Dopo tre trasmissioni gestite su temi diversi (cibo, accessori e benessere), tutti riconducibili al blog, le mie prime impressioni su Periscope sono positive: facile, intuitivo, immediato, interattivo e senza limiti di tempo. Chi si unisce alla diretta può interagire attraverso la chat oppure timidamente definire la preferenza alla trasmissione attraverso i cuori che sono paragonabili ai like di facebook. I cuori per Periscope servono per l’indicizzazione del profilo: più hai cuori e più sei popolare e ovviamente sarai facilmente reperibile tra le ricerche come Periscope-Star. Inoltre, le trasmissioni video, tra quelle recenti, possono essere viste e riviste anche in replica (e ogni utente tramite il suo account può controllare chi ha rivisto in replica la trasmissione).

Limiti
Uno dei limiti sicuramente è che ad oggi il social con cui potrete essere avvertiti delle dirette di un account – a parte Periscope stesso – è proprio twitter grazie ad una opzione dell’app da definire prima dell’avvio della trasmissione.  Per questo i competitors hanno cercato di differenziare integrando social diversi:  ad esempio Streamago di Tiscali funziona nella stessa ottica ma avvisa e permette la diretta con facebook.
Altro limite per me, che viene definito punto di forza da alcuni ed è una particolarità di Periscope, è la trasmissione video verticale che facilita i soggetti in video ma taglia le panoramiche.

Strizza l’occhio alla televisione
Da giornalista con il pallino del video il primo pensiero è stato: bene, ora ho una televisione tutta mia dove posso gestire il palinsesto con un pubblico illimitato; cosa che ad esempio Youtube non è, o meglio, potrebbe diventarlo solo a distanza di tempo.
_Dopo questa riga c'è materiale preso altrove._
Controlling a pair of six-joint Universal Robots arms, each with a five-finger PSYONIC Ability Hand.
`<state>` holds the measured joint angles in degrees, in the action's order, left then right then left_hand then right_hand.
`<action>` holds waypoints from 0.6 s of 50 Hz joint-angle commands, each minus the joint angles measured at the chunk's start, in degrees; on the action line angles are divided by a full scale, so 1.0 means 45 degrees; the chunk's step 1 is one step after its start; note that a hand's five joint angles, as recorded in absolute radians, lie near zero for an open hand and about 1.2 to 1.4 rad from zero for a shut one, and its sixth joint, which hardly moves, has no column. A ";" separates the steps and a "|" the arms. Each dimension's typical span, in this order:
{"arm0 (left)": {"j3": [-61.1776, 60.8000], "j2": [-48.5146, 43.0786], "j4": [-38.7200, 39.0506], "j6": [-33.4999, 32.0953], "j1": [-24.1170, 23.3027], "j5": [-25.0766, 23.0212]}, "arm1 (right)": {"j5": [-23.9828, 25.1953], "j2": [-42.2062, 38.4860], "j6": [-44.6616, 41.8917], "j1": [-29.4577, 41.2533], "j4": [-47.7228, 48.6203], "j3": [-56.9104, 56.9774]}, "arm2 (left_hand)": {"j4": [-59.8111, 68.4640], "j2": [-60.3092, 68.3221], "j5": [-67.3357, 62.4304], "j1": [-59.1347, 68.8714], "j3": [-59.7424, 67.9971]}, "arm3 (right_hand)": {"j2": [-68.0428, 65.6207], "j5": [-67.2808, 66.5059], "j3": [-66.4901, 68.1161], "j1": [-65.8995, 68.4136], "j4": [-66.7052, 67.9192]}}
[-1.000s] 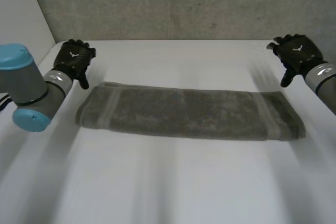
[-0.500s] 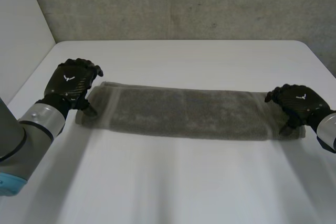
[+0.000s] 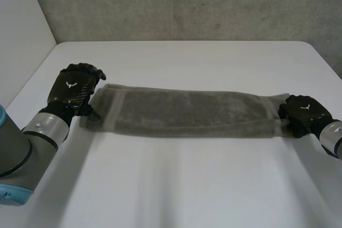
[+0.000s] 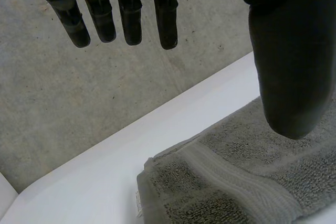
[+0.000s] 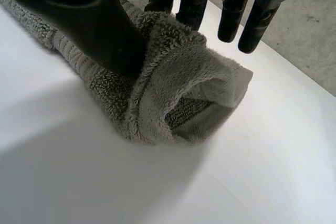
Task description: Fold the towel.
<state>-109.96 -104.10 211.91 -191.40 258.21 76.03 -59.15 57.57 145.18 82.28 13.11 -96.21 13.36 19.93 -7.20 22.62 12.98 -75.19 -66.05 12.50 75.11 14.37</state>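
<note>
1. Currently the towel point(image 3: 187, 113) lies as a long strip on the table point(image 3: 181, 185), with one hand at each short end. Judged: placed so that both ends can be lifted and the strip halved.
2. On the right hand point(image 5: 89, 19), the thumb presses the near side of the towel end and the fingers point(image 5: 194, 3) stand behind it. The cloth is bunched up between them, which reads as a pinch on the towel.
3. The left hand point(image 4: 291, 66) is wide, with its fingers point(image 4: 131, 19) straight and off the cloth and the thumb hanging over the towel end. The towel corner lies under its palm. It has no grip yet; judged to be lining up for one.
4. Hard to make out:
   - whether the left thumb tip touches the cloth;
   - how many layers the right pinch takes in;
   - some right fingertips, which are hidden behind the bunch.
</note>
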 commanded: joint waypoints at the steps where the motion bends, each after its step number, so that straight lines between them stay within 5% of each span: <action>1: -0.0077 0.0066 -0.0020 -0.0005 0.0101 0.0019 | 0.0117 0.0000 -0.0171 -0.0859 -0.0198 -0.0007 | -0.0747 -0.0626 0.0020 -0.1225 -0.0663 | -0.1070 -0.0877 -0.0555 0.1087 -0.0970; 10: -0.0116 0.0086 -0.0020 -0.0005 0.0393 0.0019 | 0.0625 0.0195 -0.3292 -0.3182 -0.1717 0.0751 | -0.0747 -0.0663 0.0057 -0.1262 -0.0663 | -0.1070 -0.0877 -0.0555 0.1087 -0.0970; 19: -0.0116 0.0125 -0.0020 -0.0025 0.0413 0.0039 | 0.0801 0.0527 -0.4450 -0.3479 -0.4573 0.3586 | -0.0747 -0.0663 0.0057 -0.1262 -0.0663 | -0.1070 -0.0877 -0.0555 0.1087 -0.0970; 24: -0.0116 0.0125 -0.0020 -0.0025 0.0413 0.0058 | 0.0625 0.1211 -0.4353 -0.2249 -0.5139 0.4797 | -0.0747 -0.0700 0.0095 -0.1300 -0.0663 | -0.1070 -0.0877 -0.0555 0.1087 -0.0970; 30: -0.0116 0.0125 -0.0020 -0.0025 0.0413 0.0117 | 0.0118 0.1816 -0.3630 0.1579 -0.5042 0.6008 | -0.0747 -0.0700 0.0095 -0.1300 -0.0663 | -0.1070 -0.0877 -0.0555 0.1087 -0.0970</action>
<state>-110.49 -103.53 211.81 -191.51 260.08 76.35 -56.66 63.88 126.10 76.39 -10.28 -73.02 13.36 19.92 -7.15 22.62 12.98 -75.24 -66.40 12.50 75.84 14.37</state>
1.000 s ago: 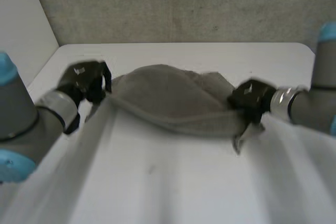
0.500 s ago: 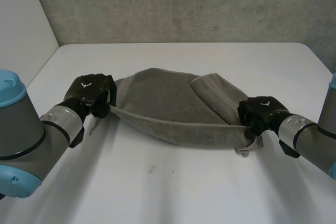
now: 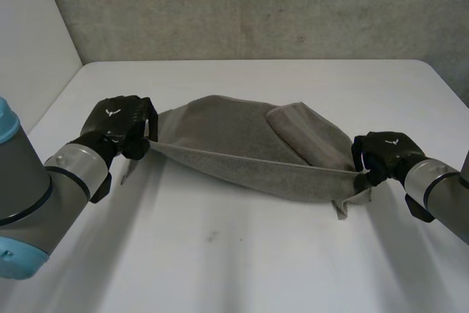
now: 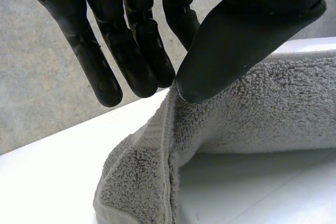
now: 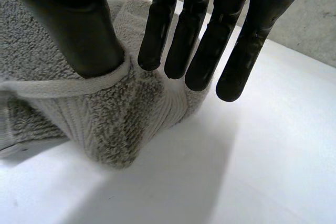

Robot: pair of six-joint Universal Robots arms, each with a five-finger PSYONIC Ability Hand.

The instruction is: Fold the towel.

Invece Periscope è immediato perché il pubblico arriva come api sul miele!
Ma attenzione: Youtube e Periscope sono due strumenti diversi per numerosi motivi tecnici, ma possiamo ben dire che quest’ultimo è più veloce e con il tempo potrebbe dare del filo da torcere al figlio di Google.

Si può usare anche livello professionale?
Si deve usare per il business! Le app, non dimentichiamolo, sono business per il business. E questa, come tante altre e le stesse facebook, twitter, instagram e via dicendo, permettono di comunicare per consolidare la propria attività. Come sempre però è inutile generalizzare: occorre prestare attenzione alla tipologia dell’attività di cui stiamo parlando e soprattutto ai contenuti condivisi. Sempre, ma in particolare in questo caso, è bandita l’improvvisazione.

 

Conclusioni:

1. Secondo la mia esperienza il momento della giornata migliore per trasmettere è il mattino dove ho avuto più pubblico in assoluto.

2. La definizione della localizzazione aumenta la possibilità di essere seguiti da un pubblico più vasto nella propria zona (in una trasmissione si è collegato un ragazzo di Carpi per dire).

3. Quasi tutti quelli che hanno un account Twitter sono sbarcati su Periscope, ma pochissimi (mediamente un 10%) lo utilizzano in maniera attiva per trasmettere: ci sono molti spettatori ma pochi creatori di contenuti e questo è un bene per chi vuole crearsi un proprio pubblico e ottenere popolarità.